◆ **Exercise requirements**:
One figure is the expected answer: how many lines in the listing contain "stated".
=-=-=
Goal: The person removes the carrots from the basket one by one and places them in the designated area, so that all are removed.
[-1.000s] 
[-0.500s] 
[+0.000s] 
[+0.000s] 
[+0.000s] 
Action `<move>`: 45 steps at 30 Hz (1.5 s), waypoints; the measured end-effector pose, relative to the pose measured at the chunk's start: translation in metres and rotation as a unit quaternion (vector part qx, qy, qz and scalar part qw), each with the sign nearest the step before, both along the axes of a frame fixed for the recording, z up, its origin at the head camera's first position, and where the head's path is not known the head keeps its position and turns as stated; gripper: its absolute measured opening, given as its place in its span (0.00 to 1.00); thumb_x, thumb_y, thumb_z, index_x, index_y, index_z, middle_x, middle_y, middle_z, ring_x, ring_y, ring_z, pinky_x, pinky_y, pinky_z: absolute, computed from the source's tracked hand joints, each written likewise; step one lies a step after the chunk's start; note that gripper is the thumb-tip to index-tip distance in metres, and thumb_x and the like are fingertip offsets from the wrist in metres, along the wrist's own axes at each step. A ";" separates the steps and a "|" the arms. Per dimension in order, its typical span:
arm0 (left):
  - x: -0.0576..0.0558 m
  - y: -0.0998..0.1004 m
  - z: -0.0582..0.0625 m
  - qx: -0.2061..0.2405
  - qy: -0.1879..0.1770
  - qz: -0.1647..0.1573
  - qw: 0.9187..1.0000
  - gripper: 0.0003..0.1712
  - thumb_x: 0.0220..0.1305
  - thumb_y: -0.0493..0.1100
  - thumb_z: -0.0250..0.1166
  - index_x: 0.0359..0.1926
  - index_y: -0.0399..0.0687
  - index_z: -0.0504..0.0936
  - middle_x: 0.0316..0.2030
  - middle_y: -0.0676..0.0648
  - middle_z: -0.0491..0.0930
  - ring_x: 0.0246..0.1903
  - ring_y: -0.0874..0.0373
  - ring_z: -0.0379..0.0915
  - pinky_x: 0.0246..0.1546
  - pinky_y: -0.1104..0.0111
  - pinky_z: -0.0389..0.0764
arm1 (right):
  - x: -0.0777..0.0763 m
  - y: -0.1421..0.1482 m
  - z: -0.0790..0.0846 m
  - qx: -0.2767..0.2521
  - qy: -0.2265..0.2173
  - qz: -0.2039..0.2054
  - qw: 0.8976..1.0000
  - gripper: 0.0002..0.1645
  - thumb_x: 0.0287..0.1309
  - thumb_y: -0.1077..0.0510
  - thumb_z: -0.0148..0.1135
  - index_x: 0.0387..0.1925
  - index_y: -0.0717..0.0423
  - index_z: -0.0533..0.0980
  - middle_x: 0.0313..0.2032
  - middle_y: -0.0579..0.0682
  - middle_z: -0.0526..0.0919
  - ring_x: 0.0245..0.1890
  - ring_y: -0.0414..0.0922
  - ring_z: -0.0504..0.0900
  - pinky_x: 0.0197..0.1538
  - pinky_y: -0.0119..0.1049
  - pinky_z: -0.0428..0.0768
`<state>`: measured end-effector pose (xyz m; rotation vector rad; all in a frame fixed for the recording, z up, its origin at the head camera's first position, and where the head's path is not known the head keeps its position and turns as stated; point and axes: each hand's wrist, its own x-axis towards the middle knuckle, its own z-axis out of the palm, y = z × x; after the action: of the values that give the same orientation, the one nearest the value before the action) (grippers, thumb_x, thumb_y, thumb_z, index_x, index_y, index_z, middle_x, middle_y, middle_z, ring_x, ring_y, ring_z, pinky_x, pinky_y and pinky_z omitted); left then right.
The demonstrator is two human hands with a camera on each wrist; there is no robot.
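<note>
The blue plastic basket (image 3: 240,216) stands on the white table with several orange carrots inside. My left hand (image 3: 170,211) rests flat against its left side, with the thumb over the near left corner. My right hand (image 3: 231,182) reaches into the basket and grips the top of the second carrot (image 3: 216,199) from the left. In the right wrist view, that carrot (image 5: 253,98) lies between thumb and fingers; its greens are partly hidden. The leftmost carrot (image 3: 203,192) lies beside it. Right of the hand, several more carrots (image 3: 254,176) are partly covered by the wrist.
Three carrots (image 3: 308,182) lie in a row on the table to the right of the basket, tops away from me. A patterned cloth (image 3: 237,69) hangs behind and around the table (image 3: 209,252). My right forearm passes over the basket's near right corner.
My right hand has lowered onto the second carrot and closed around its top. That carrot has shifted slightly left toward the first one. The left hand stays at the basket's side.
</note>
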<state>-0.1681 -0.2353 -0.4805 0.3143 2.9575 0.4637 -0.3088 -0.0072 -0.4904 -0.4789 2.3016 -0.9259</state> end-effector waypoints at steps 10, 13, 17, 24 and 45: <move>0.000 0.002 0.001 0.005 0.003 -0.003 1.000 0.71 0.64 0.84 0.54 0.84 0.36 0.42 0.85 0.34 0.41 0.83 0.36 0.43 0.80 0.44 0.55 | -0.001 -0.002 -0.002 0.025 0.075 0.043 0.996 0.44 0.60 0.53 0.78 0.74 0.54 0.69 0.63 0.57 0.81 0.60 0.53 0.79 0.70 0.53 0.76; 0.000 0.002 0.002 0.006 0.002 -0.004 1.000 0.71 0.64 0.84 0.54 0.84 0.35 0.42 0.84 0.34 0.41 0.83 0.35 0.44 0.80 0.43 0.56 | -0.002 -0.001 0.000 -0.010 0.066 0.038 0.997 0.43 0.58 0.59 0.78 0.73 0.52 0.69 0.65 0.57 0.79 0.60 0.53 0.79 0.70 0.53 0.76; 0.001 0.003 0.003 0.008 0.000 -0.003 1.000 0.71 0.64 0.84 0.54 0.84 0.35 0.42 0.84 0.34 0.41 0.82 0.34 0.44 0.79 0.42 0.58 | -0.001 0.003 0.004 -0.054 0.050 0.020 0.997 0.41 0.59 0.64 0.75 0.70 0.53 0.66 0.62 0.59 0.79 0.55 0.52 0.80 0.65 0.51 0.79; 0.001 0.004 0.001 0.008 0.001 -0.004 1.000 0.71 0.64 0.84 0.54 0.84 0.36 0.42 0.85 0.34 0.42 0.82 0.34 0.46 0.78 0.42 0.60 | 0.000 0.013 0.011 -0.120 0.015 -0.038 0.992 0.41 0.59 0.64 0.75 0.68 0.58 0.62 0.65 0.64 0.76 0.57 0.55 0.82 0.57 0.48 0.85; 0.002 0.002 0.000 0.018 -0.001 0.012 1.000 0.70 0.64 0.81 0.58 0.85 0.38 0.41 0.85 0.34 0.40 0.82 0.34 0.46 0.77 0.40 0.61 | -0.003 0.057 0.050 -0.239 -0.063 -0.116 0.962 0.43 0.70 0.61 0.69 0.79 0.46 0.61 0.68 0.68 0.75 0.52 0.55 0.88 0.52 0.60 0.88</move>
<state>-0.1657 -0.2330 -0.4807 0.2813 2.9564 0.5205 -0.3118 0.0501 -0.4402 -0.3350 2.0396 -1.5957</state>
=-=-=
◆ **Solution for this problem**:
2